Task details: Please keep to the lines below from the one with "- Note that" through the one with "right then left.", and restate them word for word, ends included.

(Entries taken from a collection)
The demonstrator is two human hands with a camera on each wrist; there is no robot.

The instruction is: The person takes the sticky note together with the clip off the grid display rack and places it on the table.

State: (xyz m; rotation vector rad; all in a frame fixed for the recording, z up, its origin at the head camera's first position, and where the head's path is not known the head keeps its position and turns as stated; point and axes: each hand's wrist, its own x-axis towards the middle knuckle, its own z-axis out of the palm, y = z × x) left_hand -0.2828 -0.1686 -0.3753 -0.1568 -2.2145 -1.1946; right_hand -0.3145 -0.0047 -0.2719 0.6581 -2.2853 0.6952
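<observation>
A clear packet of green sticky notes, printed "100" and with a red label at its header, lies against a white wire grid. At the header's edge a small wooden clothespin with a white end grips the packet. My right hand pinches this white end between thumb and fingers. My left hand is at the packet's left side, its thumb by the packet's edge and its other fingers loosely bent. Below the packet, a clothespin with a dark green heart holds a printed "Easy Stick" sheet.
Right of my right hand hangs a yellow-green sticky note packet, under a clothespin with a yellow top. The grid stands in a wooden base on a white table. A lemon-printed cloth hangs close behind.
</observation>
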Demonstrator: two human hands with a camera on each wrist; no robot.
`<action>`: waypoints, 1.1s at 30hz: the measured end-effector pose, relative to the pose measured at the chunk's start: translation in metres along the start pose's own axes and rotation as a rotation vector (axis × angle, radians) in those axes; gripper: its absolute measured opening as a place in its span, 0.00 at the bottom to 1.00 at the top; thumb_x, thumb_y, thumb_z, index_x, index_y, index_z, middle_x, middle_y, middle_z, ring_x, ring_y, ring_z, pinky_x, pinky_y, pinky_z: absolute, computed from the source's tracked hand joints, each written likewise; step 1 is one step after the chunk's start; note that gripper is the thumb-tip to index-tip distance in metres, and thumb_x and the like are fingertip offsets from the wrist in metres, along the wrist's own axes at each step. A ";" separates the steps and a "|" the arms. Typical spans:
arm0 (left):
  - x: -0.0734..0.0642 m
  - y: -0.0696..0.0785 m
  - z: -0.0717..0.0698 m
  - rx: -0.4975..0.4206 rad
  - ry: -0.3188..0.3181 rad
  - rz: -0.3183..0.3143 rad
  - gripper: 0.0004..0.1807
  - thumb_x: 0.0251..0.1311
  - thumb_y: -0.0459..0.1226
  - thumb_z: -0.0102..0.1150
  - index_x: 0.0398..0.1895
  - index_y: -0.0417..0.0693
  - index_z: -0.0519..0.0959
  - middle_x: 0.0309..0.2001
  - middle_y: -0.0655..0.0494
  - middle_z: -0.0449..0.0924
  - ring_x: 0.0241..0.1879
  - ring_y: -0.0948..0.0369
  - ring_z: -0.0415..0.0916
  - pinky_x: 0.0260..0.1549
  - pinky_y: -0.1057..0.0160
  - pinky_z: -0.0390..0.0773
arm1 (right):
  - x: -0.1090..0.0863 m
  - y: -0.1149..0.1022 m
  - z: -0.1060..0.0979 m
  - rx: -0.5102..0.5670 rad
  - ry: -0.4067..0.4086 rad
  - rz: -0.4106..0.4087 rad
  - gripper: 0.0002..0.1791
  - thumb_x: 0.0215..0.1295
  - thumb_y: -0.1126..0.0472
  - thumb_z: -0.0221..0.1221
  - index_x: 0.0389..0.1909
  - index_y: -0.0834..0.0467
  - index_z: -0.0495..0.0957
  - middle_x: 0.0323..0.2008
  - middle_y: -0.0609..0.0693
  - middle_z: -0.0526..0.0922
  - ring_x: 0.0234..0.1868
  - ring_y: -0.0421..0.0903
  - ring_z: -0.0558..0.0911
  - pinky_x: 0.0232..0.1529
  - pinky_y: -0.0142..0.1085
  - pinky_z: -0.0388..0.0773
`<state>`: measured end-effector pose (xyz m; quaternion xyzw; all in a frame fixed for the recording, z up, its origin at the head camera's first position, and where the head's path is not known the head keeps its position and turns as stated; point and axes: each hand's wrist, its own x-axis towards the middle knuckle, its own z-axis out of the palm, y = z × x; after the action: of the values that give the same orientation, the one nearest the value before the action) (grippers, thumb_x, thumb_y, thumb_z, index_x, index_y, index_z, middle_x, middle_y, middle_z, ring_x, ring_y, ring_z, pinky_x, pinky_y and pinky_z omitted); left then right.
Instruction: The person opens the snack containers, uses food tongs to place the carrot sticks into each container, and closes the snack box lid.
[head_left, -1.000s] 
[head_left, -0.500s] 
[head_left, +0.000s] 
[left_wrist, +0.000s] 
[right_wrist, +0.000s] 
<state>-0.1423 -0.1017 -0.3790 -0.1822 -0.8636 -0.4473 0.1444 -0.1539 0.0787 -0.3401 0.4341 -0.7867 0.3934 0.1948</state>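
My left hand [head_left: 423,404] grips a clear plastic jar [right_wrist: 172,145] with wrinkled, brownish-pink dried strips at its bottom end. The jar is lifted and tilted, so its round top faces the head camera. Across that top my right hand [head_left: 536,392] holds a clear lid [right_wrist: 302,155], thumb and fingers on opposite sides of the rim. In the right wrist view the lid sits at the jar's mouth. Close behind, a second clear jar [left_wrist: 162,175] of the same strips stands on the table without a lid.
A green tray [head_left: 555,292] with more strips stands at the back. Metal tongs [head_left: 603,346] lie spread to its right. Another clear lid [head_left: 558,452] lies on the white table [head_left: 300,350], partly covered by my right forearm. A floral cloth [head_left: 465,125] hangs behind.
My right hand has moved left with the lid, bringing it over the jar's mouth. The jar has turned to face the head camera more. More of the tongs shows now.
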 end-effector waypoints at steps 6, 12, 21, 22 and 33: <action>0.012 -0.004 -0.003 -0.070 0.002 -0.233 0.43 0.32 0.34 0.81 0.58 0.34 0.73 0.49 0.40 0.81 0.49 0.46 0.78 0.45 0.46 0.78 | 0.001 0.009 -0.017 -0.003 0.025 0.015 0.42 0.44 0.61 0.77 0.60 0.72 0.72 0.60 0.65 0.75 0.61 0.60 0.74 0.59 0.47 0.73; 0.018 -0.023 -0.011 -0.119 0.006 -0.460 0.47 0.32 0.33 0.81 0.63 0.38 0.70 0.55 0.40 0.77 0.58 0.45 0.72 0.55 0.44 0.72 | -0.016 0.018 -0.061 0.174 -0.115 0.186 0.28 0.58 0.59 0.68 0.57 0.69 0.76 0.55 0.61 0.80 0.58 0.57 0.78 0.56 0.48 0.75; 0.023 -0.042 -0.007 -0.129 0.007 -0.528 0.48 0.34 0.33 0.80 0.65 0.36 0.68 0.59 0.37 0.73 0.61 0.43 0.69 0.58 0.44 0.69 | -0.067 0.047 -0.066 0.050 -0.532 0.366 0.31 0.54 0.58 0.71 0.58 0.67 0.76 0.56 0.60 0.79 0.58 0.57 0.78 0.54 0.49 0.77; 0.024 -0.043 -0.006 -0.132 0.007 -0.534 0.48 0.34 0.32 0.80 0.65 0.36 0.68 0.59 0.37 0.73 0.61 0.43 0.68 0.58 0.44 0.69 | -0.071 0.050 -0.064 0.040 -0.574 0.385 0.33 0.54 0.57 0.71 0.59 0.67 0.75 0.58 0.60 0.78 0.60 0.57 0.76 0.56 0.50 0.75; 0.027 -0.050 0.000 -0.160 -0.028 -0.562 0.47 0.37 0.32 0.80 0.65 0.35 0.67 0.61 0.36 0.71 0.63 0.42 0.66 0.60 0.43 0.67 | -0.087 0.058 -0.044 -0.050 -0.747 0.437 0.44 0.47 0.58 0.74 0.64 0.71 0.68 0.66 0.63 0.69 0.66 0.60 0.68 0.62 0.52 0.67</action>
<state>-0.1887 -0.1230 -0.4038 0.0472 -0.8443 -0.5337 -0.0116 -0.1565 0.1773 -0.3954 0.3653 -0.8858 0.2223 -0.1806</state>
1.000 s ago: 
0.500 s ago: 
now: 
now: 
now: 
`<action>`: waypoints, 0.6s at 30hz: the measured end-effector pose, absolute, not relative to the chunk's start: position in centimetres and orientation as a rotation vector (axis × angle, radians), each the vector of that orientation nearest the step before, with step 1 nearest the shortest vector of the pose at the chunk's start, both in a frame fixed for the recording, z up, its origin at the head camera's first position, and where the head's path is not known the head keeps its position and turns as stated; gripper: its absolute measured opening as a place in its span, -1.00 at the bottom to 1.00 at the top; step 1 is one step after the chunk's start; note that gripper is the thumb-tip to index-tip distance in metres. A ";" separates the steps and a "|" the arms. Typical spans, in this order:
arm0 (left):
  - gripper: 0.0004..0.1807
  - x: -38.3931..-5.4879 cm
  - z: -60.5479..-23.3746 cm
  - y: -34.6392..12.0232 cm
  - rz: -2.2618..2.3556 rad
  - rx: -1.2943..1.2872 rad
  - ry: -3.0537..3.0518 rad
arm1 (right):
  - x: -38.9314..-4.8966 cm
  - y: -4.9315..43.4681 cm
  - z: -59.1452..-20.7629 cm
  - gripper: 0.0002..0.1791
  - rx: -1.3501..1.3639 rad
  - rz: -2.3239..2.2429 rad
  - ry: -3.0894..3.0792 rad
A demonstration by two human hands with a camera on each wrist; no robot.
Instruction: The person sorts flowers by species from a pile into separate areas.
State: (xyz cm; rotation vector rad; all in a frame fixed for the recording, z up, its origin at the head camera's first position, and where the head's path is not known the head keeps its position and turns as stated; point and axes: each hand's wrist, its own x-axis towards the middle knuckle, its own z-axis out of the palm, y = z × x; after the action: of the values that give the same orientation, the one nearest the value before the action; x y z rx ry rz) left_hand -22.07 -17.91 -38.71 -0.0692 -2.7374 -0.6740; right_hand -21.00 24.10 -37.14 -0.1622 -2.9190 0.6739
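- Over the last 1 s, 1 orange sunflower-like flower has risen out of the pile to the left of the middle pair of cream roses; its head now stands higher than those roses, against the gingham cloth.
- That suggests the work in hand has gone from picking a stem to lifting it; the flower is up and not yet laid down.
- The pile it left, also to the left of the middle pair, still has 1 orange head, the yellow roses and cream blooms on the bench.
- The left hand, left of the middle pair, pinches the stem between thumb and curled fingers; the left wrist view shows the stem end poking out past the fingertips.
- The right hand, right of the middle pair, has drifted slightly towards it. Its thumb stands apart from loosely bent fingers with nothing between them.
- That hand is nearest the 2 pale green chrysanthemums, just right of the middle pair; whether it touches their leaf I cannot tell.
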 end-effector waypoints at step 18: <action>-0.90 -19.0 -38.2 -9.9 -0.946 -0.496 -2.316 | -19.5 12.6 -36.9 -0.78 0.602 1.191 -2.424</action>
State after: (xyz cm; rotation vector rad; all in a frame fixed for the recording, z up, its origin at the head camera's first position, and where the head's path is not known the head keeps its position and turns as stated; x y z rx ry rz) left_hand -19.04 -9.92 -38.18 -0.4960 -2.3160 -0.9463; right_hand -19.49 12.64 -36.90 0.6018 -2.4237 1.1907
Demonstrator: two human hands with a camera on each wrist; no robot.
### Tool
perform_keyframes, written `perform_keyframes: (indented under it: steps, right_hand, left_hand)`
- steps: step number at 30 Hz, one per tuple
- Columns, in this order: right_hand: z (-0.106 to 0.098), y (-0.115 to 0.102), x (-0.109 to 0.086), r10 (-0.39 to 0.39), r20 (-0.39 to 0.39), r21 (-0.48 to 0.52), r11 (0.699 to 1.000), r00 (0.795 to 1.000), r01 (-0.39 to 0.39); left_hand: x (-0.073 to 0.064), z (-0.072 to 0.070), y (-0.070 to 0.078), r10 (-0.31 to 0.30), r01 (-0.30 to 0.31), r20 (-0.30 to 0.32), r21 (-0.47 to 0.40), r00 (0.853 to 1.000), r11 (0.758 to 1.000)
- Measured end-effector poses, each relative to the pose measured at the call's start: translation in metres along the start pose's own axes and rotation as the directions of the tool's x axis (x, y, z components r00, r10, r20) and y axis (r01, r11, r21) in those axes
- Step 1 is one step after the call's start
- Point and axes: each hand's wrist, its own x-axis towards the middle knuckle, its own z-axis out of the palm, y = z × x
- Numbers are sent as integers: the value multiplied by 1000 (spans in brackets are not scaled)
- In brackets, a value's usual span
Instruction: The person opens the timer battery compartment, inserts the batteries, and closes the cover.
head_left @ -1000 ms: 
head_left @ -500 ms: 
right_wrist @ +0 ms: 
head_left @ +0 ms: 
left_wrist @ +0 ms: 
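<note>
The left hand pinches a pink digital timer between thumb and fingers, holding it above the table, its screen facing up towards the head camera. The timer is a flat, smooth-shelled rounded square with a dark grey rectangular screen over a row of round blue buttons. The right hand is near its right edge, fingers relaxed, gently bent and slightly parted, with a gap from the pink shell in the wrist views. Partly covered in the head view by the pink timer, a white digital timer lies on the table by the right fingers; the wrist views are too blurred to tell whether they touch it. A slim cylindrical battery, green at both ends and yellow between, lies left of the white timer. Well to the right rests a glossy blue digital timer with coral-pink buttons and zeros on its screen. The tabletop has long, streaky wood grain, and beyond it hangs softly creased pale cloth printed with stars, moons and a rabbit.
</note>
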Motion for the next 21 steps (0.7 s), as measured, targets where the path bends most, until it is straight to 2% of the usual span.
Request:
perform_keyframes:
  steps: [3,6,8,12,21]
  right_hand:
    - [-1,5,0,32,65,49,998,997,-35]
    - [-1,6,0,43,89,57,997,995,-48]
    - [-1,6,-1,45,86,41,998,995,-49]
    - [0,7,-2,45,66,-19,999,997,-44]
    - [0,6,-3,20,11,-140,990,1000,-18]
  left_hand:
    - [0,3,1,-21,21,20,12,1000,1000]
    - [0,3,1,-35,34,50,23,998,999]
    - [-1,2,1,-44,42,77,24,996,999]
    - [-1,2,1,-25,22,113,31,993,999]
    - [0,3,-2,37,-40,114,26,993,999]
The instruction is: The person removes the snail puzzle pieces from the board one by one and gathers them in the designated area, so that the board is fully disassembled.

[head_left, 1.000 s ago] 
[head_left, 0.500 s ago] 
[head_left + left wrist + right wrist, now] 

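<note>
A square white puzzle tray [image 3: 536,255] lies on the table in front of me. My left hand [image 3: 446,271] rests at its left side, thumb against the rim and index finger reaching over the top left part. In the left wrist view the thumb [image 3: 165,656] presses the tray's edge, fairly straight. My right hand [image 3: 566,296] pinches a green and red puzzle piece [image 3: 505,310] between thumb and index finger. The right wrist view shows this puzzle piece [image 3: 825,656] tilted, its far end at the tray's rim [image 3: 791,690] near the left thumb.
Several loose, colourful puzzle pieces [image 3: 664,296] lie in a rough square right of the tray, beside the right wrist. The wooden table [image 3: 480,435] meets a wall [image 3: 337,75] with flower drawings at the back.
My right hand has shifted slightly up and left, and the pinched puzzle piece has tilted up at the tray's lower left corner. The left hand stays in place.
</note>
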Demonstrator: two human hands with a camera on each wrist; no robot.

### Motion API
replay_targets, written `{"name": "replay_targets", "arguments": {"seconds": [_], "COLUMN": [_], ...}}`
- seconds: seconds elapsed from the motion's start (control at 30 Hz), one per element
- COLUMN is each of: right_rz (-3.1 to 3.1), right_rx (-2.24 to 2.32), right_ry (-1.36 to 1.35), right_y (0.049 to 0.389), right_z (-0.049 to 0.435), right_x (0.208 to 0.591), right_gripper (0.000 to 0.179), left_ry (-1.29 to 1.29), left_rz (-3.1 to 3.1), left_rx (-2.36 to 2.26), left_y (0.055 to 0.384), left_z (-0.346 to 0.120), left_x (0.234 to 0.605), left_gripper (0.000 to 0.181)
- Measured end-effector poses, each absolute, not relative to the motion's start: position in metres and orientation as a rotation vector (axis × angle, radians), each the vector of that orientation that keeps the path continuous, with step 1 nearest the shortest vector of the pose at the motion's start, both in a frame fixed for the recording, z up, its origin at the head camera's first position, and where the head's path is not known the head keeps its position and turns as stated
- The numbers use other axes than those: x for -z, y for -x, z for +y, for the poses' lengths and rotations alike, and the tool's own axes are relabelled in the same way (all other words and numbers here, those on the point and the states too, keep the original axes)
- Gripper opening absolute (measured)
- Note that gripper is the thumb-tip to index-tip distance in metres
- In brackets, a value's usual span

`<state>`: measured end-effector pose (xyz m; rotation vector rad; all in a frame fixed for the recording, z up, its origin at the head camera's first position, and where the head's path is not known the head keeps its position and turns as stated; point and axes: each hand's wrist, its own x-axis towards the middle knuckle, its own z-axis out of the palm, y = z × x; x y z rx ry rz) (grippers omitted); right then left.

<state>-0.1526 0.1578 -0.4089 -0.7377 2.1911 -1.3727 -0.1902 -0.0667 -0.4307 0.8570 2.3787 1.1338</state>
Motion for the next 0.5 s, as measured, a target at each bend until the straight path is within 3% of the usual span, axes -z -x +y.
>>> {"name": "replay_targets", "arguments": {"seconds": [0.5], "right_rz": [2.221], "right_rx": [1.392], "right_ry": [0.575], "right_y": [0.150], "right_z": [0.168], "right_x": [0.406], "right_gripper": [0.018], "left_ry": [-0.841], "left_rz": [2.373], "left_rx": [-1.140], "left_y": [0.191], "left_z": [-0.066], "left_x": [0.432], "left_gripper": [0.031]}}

Task answer:
- Note that gripper is the thumb-tip to index-tip distance in metres
- In brackets, a value's usual span

`<state>`: measured end-effector pose (xyz m; rotation vector rad; all in a frame fixed for the recording, z up, its origin at the head camera's first position, and where the head's path is not known the head keeps its position and turns as stated; point and axes: each hand's wrist, its own x-axis towards the middle knuckle, its own z-axis out of the palm, y = z × x; x y z rx ry rz) (grippers omitted); right then left.

There is nothing more to the exercise.